#### [Required work]
Each line of the records below that holds "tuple" should be returned.

[Data entries]

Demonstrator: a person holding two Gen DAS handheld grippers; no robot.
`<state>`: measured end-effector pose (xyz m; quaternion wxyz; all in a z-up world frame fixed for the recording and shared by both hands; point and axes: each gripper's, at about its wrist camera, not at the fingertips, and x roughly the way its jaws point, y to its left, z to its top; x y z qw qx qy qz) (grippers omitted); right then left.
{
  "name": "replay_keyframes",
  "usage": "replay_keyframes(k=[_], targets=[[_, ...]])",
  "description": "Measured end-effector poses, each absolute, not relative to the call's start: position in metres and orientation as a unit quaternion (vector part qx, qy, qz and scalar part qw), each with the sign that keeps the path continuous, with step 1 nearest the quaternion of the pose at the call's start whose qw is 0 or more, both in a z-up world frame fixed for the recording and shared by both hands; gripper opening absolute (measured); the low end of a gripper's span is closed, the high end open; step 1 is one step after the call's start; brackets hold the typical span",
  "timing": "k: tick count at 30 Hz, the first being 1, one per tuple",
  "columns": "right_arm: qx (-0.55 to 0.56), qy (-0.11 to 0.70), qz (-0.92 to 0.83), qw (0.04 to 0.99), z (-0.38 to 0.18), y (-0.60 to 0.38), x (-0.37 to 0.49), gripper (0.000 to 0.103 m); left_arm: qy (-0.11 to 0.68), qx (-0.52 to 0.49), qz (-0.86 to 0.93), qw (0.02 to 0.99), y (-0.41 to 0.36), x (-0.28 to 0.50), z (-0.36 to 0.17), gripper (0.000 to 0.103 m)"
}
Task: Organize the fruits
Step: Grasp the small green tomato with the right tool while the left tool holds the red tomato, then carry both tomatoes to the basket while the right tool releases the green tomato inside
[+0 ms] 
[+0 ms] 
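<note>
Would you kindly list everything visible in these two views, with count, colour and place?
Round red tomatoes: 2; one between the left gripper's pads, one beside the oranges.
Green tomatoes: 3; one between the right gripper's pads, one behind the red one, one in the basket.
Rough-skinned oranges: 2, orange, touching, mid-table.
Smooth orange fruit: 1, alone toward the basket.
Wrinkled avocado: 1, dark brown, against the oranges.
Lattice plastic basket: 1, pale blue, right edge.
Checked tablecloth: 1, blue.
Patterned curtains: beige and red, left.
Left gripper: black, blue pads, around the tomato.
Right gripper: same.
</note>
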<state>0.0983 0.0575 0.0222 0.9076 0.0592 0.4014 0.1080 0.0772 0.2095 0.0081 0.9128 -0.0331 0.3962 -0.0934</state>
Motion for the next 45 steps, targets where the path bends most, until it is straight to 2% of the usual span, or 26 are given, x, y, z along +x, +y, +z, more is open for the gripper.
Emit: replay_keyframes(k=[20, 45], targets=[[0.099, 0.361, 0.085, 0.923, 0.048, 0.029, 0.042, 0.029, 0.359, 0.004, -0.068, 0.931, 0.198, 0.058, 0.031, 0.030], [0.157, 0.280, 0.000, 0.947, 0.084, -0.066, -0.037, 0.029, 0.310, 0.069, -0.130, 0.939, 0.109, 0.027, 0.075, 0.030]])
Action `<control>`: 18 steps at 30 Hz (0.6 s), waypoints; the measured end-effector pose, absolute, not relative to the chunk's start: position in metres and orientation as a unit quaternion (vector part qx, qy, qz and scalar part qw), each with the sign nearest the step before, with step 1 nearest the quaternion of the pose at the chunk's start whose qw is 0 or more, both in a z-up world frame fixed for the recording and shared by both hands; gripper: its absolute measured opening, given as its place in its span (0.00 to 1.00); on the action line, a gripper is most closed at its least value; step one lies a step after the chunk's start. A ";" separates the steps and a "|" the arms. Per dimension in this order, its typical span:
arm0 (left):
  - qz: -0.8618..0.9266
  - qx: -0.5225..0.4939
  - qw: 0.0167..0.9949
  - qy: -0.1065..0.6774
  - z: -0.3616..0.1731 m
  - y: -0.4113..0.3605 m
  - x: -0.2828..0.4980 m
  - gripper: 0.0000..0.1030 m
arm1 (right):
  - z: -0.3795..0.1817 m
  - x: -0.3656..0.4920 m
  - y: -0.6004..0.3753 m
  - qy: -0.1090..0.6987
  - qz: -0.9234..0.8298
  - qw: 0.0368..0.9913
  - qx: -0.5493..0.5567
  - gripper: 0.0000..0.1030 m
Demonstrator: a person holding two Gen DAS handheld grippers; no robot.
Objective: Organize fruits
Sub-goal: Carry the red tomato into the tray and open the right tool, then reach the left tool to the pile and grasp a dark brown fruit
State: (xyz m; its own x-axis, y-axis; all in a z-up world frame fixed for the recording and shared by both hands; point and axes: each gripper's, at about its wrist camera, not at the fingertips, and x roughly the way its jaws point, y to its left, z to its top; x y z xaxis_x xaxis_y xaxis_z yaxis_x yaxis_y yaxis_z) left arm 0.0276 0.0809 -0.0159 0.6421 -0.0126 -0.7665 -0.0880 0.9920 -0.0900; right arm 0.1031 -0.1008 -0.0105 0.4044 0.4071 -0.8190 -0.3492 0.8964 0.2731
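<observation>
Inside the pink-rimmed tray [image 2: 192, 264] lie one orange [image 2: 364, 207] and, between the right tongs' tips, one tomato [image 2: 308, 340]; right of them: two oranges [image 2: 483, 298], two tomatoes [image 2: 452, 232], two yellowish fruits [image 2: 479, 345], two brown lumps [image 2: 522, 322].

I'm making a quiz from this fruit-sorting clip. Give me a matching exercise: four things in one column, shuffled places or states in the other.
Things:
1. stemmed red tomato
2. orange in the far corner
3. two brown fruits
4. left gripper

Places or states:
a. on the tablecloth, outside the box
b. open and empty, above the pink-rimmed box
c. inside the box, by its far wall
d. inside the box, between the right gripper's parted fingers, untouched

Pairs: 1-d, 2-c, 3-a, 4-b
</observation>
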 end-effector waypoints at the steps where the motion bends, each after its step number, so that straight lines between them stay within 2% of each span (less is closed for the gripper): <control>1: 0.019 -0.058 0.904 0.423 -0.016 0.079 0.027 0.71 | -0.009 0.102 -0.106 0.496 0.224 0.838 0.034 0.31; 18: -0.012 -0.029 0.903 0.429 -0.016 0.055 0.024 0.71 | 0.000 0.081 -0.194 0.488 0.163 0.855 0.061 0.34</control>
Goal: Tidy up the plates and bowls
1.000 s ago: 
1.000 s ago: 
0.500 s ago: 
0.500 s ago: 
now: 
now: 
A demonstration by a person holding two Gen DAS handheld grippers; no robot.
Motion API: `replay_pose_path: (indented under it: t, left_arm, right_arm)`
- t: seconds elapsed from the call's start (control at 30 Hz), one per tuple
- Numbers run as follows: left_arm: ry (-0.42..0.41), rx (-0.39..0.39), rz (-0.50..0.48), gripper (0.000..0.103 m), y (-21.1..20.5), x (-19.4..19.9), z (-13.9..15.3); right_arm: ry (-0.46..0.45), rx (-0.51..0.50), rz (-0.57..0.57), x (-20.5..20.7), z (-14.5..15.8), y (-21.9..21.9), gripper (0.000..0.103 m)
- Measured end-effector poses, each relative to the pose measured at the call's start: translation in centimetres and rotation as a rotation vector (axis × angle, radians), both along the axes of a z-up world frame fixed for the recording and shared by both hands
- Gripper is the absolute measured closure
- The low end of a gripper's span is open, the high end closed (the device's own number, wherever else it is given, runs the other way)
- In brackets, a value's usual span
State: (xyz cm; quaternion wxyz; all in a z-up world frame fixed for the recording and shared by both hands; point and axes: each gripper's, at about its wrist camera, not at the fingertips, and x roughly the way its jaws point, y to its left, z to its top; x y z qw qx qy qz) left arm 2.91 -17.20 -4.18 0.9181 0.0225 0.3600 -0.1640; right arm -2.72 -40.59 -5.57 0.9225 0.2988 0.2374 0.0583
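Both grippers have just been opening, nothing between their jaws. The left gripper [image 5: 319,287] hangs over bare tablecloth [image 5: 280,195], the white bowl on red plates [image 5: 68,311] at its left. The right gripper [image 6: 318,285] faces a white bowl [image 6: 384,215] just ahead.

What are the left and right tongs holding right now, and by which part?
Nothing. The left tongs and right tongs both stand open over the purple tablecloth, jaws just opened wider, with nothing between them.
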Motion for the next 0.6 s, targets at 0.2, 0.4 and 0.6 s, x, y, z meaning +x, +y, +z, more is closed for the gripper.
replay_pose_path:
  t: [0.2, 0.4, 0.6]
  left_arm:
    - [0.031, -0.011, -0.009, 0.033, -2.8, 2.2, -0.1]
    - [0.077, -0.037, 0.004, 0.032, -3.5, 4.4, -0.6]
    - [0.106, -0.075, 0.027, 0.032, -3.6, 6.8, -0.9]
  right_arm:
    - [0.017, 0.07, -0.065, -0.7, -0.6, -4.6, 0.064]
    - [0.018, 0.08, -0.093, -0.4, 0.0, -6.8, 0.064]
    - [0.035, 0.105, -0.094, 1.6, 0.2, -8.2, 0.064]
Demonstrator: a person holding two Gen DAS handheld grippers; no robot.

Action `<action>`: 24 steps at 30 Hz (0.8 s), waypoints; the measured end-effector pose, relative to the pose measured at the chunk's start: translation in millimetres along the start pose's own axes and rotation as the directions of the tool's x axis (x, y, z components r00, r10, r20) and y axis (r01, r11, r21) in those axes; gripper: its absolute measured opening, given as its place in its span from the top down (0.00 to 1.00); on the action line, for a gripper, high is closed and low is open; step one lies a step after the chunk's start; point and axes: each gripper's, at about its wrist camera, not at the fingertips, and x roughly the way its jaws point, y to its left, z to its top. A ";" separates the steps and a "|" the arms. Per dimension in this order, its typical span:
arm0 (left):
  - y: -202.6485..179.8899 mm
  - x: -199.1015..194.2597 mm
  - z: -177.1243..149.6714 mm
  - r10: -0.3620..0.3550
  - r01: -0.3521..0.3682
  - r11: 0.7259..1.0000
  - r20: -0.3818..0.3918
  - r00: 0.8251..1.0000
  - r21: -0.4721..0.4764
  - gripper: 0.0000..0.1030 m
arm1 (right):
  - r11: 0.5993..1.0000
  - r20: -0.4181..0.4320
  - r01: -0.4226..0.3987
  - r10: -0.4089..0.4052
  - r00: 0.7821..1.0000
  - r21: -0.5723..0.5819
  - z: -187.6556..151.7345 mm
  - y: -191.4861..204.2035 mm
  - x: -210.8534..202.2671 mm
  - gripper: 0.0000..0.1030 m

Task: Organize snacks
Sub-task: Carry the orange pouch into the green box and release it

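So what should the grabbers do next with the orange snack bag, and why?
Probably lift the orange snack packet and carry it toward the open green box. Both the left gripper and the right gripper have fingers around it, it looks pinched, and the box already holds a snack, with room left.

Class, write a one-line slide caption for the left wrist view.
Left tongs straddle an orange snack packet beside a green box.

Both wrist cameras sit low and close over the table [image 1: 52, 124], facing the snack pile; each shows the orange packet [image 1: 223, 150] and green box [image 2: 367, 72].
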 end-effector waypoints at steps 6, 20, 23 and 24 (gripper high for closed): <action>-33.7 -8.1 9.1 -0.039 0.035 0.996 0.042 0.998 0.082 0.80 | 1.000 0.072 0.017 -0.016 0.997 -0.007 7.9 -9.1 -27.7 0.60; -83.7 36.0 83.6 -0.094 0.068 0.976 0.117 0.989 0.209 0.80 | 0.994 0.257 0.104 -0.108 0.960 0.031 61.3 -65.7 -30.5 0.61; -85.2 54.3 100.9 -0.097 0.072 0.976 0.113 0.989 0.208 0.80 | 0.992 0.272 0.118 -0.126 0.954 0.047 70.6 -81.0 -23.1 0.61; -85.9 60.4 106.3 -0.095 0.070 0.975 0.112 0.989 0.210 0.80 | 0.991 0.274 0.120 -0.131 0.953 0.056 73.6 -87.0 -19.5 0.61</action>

#### [Reply]
  "timing": "k: tick count at 30 Hz, the first being 1, one per tuple",
- t: seconds elapsed from the call's start (control at 30 Hz), one per tuple

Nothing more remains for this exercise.